> [Task requirements] Copy out each line of the material in which the word "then" appears.

> [Records supplied]
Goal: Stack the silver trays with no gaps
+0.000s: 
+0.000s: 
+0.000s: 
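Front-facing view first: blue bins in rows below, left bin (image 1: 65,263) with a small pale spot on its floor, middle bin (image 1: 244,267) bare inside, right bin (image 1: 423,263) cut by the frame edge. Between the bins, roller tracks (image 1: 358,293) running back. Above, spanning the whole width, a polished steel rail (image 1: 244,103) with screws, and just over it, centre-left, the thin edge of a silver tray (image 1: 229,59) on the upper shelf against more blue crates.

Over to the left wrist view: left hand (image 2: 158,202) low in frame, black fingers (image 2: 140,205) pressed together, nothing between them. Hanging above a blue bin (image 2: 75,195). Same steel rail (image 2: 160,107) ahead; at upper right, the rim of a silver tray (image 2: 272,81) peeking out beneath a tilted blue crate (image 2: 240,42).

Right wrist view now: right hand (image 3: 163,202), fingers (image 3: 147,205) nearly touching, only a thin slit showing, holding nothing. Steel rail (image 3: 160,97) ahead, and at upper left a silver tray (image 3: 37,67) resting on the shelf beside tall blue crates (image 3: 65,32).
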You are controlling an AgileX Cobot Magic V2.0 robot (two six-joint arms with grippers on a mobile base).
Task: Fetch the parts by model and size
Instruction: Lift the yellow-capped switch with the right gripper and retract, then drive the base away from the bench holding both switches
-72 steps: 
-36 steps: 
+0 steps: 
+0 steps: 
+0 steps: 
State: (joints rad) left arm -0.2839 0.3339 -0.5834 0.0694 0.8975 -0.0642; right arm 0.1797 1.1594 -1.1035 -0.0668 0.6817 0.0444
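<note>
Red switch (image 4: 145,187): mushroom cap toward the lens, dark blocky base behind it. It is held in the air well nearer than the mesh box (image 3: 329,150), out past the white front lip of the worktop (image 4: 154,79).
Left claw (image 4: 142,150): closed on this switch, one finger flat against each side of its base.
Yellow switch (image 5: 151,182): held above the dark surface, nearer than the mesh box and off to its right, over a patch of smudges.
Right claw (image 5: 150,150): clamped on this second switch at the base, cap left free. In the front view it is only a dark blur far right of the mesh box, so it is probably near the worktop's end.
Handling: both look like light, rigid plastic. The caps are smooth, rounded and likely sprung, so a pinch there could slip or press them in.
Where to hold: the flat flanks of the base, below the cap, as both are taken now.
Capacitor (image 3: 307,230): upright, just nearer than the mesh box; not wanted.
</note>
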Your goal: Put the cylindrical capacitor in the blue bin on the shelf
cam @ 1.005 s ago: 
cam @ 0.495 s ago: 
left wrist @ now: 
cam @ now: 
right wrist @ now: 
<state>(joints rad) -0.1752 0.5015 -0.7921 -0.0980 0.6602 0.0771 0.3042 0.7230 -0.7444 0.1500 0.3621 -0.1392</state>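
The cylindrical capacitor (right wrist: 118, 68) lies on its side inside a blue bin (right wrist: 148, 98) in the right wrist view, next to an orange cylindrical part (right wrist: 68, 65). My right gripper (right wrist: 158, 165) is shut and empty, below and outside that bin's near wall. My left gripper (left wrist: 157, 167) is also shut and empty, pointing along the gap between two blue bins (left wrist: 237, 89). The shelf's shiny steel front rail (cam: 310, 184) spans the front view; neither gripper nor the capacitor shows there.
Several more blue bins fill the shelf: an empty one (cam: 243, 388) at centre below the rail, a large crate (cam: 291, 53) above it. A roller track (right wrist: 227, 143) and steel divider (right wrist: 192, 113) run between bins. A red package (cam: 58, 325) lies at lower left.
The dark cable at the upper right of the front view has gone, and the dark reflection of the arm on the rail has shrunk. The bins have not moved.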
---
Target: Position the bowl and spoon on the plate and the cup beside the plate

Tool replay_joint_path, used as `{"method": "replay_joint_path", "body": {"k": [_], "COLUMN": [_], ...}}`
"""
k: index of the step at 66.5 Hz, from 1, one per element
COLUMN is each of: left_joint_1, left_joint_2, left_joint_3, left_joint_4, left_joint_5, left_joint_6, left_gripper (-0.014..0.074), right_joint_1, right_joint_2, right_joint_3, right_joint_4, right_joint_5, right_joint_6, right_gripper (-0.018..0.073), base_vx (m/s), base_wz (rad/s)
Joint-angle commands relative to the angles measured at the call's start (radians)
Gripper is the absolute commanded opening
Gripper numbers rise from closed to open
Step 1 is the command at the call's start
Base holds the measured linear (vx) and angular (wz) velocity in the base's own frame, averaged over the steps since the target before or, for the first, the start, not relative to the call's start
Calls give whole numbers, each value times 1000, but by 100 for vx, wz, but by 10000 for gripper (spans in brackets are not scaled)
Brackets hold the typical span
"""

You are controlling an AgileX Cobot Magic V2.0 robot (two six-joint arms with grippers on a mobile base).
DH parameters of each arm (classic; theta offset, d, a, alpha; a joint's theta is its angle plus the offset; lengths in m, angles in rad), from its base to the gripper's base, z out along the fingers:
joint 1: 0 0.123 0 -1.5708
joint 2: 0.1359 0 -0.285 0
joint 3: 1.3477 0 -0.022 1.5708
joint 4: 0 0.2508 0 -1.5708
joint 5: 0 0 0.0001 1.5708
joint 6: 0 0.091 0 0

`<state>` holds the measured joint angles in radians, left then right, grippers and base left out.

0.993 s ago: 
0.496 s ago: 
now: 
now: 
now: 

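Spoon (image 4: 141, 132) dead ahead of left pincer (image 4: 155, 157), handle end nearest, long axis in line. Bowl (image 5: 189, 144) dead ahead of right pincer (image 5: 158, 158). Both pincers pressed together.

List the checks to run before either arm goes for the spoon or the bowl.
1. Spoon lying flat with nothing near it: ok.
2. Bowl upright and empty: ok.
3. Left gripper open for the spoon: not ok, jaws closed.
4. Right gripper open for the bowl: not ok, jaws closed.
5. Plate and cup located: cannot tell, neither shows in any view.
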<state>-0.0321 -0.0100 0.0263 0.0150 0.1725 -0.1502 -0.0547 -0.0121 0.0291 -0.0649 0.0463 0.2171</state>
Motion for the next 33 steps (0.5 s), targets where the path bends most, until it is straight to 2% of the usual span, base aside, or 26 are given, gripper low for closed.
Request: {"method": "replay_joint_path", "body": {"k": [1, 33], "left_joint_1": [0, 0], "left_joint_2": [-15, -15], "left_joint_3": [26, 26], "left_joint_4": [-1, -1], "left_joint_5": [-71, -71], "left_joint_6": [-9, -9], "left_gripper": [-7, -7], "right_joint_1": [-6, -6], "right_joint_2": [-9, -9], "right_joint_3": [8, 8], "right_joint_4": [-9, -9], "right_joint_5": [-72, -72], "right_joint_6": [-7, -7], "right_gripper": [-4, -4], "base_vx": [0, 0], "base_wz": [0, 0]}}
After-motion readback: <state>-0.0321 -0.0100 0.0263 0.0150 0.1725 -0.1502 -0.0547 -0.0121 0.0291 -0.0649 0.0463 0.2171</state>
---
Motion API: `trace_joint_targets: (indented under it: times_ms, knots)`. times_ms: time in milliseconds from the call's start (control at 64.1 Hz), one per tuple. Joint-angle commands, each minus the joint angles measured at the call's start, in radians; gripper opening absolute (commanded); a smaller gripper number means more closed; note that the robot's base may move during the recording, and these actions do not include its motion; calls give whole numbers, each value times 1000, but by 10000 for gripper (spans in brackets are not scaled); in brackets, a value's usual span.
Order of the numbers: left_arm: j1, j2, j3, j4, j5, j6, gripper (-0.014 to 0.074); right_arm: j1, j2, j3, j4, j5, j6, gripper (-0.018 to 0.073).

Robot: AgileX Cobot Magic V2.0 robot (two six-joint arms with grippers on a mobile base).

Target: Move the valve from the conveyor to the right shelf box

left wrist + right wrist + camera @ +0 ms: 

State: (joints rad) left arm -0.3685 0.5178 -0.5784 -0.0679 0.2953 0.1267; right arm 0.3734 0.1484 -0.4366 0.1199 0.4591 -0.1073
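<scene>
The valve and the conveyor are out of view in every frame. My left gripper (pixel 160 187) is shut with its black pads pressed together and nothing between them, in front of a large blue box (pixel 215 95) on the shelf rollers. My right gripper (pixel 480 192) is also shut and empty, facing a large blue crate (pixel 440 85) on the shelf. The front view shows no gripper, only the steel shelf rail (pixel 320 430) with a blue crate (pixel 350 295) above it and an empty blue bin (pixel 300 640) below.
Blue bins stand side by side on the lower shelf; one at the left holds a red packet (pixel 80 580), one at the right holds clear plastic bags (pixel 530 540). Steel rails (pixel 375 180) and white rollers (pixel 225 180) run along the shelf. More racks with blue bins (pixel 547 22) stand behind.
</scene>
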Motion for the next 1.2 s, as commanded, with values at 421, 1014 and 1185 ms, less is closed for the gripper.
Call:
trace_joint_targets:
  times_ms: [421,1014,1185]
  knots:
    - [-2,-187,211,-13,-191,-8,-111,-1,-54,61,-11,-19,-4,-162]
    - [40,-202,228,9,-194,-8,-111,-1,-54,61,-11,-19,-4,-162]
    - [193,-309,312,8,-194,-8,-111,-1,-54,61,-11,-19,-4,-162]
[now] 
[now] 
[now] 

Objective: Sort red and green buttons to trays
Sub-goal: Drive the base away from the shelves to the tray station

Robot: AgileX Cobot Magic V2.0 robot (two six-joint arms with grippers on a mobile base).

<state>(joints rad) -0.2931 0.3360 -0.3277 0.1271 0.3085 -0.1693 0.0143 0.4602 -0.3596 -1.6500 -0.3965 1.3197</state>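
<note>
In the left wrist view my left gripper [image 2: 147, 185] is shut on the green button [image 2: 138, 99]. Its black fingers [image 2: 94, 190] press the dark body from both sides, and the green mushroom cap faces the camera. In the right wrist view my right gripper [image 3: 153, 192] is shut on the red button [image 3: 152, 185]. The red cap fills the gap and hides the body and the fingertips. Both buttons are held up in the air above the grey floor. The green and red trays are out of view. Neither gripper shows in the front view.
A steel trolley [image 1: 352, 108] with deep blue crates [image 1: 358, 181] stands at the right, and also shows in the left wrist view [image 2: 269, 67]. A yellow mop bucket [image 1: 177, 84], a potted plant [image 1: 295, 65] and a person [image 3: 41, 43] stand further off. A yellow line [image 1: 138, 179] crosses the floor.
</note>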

> [Result of the exercise]
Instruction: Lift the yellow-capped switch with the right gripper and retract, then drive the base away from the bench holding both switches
`<state>` holds the measured joint angles in radians, left then right, grippers and base left out.

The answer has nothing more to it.